What to do - Reproduce the records exactly through the line with "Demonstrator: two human".

Records provided -
=== Begin Enclosure ===

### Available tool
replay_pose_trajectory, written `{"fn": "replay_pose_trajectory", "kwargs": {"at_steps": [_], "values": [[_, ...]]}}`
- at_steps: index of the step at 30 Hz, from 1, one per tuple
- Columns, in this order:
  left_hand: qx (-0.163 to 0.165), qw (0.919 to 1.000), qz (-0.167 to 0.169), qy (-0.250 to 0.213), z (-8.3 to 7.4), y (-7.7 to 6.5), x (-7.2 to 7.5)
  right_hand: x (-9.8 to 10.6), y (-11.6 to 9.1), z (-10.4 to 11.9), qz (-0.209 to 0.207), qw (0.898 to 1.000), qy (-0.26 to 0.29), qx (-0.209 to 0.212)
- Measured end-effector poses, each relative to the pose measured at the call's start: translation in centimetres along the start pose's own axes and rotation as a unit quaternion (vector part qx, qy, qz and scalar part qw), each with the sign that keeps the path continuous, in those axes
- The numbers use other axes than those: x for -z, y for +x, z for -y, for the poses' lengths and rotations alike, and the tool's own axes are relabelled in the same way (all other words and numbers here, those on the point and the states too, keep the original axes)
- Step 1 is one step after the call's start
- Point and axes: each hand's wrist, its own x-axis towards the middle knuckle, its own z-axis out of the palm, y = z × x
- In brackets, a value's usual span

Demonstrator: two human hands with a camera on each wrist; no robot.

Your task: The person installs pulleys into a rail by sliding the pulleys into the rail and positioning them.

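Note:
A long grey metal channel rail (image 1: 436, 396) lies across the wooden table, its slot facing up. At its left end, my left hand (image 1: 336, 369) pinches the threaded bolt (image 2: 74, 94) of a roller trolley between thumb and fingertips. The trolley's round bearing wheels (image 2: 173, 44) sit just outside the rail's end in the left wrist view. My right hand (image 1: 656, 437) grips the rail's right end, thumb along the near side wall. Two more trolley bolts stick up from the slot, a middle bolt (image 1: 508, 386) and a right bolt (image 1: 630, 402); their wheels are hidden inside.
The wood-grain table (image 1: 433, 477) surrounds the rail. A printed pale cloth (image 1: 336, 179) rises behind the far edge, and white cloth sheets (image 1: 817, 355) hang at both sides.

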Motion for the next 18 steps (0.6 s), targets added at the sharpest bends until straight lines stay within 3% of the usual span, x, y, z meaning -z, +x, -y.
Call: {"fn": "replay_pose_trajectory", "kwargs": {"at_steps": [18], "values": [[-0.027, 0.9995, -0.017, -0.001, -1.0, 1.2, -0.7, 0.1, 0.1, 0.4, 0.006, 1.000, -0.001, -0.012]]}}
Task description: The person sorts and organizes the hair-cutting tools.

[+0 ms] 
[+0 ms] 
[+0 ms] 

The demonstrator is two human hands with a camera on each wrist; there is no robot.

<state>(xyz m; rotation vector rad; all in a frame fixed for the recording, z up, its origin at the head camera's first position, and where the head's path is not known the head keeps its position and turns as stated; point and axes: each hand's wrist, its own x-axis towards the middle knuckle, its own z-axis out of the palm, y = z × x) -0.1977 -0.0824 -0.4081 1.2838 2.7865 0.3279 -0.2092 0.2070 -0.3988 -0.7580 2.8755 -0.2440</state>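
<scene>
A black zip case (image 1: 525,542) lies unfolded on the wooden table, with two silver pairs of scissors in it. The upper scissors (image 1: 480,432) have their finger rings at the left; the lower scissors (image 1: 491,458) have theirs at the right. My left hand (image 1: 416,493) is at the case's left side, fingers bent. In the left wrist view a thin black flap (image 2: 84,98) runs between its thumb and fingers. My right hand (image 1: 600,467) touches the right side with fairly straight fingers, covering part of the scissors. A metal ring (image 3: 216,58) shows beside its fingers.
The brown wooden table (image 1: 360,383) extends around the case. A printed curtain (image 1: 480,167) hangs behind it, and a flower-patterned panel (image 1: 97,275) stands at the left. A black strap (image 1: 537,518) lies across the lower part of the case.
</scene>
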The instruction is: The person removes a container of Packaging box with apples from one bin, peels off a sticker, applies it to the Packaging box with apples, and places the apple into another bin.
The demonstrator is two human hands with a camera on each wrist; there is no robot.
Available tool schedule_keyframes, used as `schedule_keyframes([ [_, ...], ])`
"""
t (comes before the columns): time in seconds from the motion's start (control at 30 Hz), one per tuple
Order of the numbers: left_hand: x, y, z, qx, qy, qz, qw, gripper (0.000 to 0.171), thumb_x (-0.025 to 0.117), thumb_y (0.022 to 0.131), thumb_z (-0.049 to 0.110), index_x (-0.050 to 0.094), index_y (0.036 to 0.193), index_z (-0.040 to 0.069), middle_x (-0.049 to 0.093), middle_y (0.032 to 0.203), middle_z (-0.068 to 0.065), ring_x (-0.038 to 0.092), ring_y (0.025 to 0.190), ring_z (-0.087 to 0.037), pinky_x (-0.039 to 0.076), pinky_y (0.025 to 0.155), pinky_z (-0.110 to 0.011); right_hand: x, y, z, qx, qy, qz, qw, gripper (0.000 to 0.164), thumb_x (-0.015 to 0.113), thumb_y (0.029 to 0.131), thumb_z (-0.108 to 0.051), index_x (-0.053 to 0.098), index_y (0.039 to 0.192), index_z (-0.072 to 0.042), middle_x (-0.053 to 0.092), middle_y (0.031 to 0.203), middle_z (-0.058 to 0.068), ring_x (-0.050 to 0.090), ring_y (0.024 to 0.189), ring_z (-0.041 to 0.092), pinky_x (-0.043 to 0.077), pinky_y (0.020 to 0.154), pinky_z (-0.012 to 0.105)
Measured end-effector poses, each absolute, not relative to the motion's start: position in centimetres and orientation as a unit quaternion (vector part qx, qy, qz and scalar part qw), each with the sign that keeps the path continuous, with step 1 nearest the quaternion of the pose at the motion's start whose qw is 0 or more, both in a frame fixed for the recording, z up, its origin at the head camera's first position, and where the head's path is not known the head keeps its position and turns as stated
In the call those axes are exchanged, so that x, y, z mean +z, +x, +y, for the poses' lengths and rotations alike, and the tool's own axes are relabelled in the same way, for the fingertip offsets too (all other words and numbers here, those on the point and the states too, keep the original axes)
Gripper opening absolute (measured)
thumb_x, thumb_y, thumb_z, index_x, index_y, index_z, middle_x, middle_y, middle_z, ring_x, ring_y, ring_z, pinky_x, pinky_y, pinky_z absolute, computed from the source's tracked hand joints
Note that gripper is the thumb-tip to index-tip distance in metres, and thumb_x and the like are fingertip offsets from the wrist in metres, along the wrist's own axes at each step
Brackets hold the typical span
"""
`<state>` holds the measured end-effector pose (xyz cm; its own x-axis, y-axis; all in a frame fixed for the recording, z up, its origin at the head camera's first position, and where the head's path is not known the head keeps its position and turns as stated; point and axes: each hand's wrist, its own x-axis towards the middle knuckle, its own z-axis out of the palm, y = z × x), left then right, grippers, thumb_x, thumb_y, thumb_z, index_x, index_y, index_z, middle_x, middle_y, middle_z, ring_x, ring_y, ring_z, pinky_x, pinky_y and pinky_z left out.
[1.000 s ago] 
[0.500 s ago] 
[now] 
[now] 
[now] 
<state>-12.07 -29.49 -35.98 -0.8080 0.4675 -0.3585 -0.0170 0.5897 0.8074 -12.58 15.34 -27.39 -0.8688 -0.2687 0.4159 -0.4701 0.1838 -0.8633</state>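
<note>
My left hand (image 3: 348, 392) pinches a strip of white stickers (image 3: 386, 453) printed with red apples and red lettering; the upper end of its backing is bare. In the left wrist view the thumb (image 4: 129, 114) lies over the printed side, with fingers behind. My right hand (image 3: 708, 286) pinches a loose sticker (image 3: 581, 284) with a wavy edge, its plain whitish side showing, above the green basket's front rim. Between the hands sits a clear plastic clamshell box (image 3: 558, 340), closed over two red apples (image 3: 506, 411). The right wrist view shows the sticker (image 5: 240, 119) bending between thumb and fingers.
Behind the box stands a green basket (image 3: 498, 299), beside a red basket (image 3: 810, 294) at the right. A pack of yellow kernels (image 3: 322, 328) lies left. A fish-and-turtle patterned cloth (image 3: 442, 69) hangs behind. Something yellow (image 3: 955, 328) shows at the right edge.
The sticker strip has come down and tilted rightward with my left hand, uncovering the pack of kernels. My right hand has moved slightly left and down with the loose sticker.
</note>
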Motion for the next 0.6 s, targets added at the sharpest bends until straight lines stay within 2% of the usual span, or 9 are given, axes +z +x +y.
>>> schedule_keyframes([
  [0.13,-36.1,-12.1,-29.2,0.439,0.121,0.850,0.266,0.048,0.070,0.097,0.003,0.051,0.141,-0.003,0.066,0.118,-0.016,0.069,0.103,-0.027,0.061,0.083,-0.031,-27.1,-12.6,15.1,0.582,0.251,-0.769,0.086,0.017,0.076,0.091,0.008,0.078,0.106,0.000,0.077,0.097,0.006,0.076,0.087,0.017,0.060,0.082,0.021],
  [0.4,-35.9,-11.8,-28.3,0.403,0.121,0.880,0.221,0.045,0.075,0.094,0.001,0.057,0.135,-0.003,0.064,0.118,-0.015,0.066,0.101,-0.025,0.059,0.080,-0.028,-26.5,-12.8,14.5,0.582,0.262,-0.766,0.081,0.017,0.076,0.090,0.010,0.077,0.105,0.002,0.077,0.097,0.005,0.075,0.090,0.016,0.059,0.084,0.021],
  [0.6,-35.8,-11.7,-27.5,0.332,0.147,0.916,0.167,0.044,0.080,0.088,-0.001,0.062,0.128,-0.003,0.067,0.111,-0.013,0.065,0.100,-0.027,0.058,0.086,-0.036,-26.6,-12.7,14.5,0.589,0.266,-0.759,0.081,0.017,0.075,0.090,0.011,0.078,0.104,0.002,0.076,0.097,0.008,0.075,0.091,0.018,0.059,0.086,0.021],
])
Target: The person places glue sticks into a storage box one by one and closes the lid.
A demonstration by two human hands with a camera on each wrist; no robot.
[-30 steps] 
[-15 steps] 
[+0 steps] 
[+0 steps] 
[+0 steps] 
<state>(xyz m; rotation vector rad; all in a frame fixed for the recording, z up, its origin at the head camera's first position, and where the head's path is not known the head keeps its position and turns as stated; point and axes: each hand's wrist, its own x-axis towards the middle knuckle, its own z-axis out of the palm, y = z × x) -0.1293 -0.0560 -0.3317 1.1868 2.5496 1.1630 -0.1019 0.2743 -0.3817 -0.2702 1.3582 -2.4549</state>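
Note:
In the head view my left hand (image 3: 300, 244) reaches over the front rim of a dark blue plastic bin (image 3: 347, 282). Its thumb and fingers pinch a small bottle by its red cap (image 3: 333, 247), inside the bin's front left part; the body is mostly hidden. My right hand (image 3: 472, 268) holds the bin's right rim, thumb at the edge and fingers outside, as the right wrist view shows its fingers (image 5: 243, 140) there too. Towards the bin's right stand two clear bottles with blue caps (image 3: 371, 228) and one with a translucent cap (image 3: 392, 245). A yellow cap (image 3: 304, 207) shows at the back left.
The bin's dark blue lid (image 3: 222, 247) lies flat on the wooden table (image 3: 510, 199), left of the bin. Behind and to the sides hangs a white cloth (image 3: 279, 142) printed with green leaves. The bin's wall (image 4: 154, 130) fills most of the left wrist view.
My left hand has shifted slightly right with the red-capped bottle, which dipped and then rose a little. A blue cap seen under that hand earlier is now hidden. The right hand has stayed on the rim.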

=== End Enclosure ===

Answer for this exercise -
### Available tool
replay_pose_trajectory, written `{"fn": "replay_pose_trajectory", "kwargs": {"at_steps": [_], "values": [[_, ...]]}}`
- at_steps: index of the step at 30 Hz, from 1, one per tuple
- Columns, in this order:
  left_hand: qx (-0.163 to 0.165), qw (0.919 to 1.000), qz (-0.167 to 0.169), qy (-0.250 to 0.213), z (-8.3 to 7.4), y (-7.7 to 6.5), x (-7.2 to 7.5)
  right_hand: x (-9.8 to 10.6), y (-11.6 to 9.1), z (-10.4 to 11.9), qz (-0.209 to 0.207), qw (0.898 to 1.000), qy (-0.26 to 0.29), qx (-0.209 to 0.212)
- Measured end-effector poses, each relative to the pose measured at the call's start: translation in centimetres along the start pose's own axes and rotation as a unit quaternion (vector part qx, qy, qz and scalar part qw), each with the sign that keeps the path continuous, in those axes
- The numbers use other axes than those: x for -z, y for +x, z for -y, for the poses' lengths and rotations alike, and the tool's own axes are relabelled in the same way (all other words and numbers here, those on the point and the states too, keep the original axes)
- Step 1 is one step after the call's start
- Point and axes: each hand's wrist, its own x-axis towards the middle knuckle, its own z-axis out of the palm, y = z × x
- In brackets, a value's usual span

Demonstrator: two human hands with a camera on each wrist; no robot.

No more output is needed for this exercise.